▶ WORK ORDER:
Skip any image you find and restate the rest of the data word for word.

*** Opening DATA SEGMENT ***

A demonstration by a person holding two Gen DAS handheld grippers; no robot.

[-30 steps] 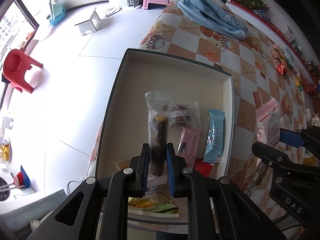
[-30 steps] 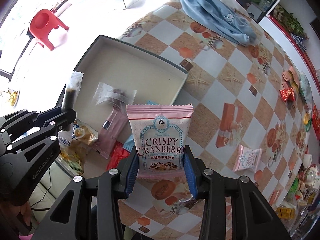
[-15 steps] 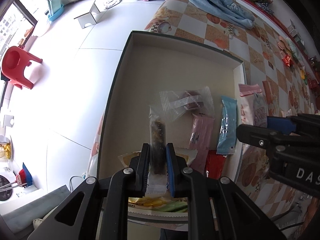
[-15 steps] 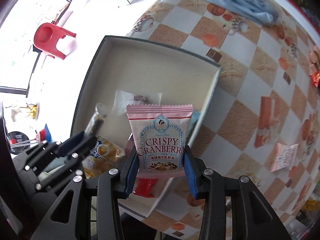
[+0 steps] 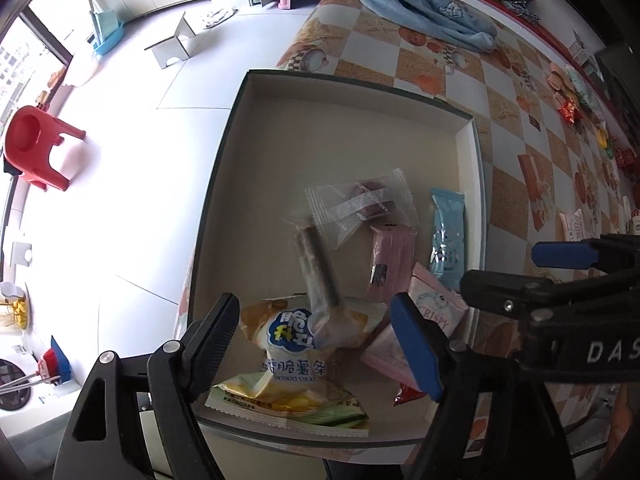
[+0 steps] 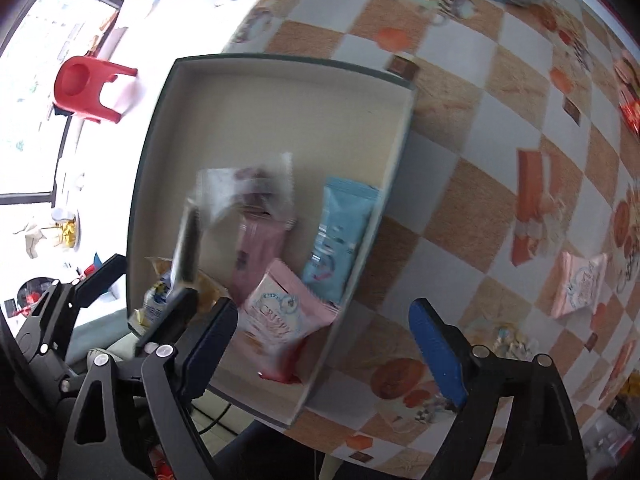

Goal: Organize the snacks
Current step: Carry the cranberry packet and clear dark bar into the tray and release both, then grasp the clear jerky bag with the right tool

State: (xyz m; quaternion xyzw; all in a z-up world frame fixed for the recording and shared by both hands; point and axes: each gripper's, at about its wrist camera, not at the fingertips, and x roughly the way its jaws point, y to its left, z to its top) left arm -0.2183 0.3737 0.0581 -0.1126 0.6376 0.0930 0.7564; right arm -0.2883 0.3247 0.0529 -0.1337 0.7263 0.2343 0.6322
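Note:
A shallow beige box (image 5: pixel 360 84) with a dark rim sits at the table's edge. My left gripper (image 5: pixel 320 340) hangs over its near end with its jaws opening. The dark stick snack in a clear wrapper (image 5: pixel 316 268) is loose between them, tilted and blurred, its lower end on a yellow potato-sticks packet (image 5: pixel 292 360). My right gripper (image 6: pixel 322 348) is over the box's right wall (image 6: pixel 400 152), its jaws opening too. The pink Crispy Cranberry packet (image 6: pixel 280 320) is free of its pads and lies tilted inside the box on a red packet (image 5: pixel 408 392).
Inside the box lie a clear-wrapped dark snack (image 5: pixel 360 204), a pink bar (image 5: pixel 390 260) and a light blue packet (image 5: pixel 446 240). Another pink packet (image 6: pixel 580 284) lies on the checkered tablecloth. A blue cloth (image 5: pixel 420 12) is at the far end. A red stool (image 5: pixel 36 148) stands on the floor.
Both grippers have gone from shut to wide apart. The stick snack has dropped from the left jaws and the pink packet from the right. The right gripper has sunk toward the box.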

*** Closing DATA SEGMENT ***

▶ WRITTEN ANSWER:
A demonstration by a person holding two Gen DAS handheld grippers; no robot.

[-30 steps] 
[-30 steps] 
[-15 steps] 
[-15 steps] 
[+0 steps] 
[+0 steps] 

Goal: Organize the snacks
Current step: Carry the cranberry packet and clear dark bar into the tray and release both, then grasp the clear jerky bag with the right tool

State: (xyz m; quaternion xyzw; all in a z-up world frame fixed for the recording and shared by both hands; point and axes: each gripper's, at about its wrist camera, not at the fingertips, and x roughly the way its jaws point, y to its left, z to its top) left arm -0.2183 0.3737 0.0581 -0.1126 0.6376 0.0930 0.7564; right arm -0.2883 0.3247 0.0529 -0.1337 0.7263 0.2343 0.6322
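Note:
A shallow beige box (image 5: pixel 360 84) with a dark rim sits at the table's edge. My left gripper (image 5: pixel 320 340) hangs over its near end with its jaws opening. The dark stick snack in a clear wrapper (image 5: pixel 316 268) is loose between them, tilted and blurred, its lower end on a yellow potato-sticks packet (image 5: pixel 292 360). My right gripper (image 6: pixel 322 348) is over the box's right wall (image 6: pixel 400 152), its jaws opening too. The pink Crispy Cranberry packet (image 6: pixel 280 320) is free of its pads and lies tilted inside the box on a red packet (image 5: pixel 408 392).
Inside the box lie a clear-wrapped dark snack (image 5: pixel 360 204), a pink bar (image 5: pixel 390 260) and a light blue packet (image 5: pixel 446 240). Another pink packet (image 6: pixel 580 284) lies on the checkered tablecloth. A blue cloth (image 5: pixel 420 12) is at the far end. A red stool (image 5: pixel 36 148) stands on the floor.
Both grippers have gone from shut to wide apart. The stick snack has dropped from the left jaws and the pink packet from the right. The right gripper has sunk toward the box.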

No more output is required.